WORK ORDER -
Retype the line where "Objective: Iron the" appears and each line that follows it down to the last line of the records below. Leave the pictures out.

Data items
= = =
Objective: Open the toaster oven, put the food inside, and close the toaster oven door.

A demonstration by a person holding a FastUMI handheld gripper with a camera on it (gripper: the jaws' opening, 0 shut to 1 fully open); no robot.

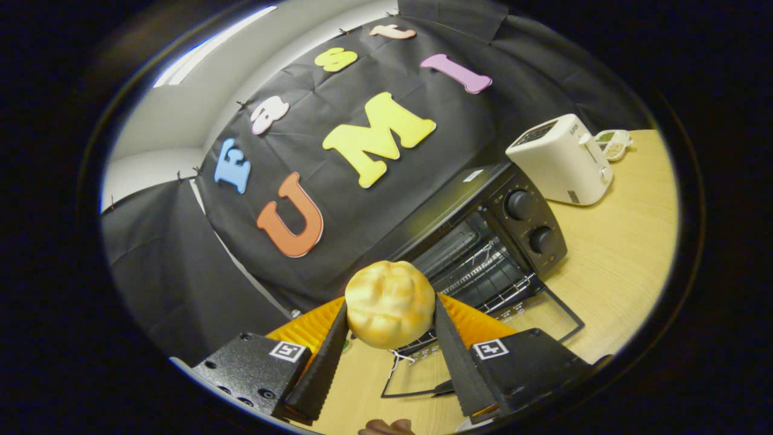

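Before the open toaster oven (483, 254), bun (389, 304) between tongs (391, 329)

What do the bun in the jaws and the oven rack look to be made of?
Bun, clamped in the gripper: probably soft foam or real bread, with a matte, mottled golden crust. Rack in the toaster oven: thin bright metal wire, glinting.

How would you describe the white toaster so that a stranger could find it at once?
Start at the black toaster oven, which stands on the wooden table with its door open, beyond the bread roll held in the gripper. The white toaster stands beside the oven's two knobs. Nothing else there is a pale, rounded box.
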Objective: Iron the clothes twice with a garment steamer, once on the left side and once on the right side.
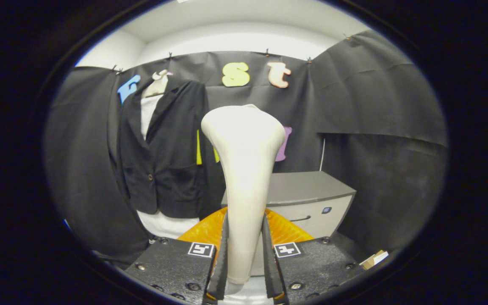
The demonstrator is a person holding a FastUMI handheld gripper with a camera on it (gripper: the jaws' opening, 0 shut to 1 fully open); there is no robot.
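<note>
Gripper (245,254) clamping the garment steamer (244,169) upright.
Both fingers (222,258) are pressing the steamer's handle, narrowly parted; the dark jacket (163,156) is hanging beyond them, left of the steamer's head.

I can read no words, numbers or brand names anywhere here. The only signs are two small square marker tags (201,249), black-and-white block patterns, one on each of my jaw blocks beside the steamer handle (244,178) that my gripper (245,292) clamps. They carry no letters. A small dark badge (326,210) sits on the front of the grey cabinet (307,190); it may hold a logo, but it is too small to tell.
</note>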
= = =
EXPECTED ANSWER -
Objective: Iron the clothes twice with a garment steamer, once on the left side and once on the right side.
The demonstrator is a person holding a FastUMI handheld gripper with a camera on it (gripper: the jaws' opening, 0 shut to 1 fully open); there is no robot.
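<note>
Gripper (245,254) clamping the garment steamer (244,169) upright.
Both fingers (222,258) are pressing the steamer's handle, narrowly parted; the dark jacket (163,156) is hanging beyond them, left of the steamer's head.

I can read no words, numbers or brand names anywhere here. The only signs are two small square marker tags (201,249), black-and-white block patterns, one on each of my jaw blocks beside the steamer handle (244,178) that my gripper (245,292) clamps. They carry no letters. A small dark badge (326,210) sits on the front of the grey cabinet (307,190); it may hold a logo, but it is too small to tell.
</note>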

Whatever the exercise asked has now been answered.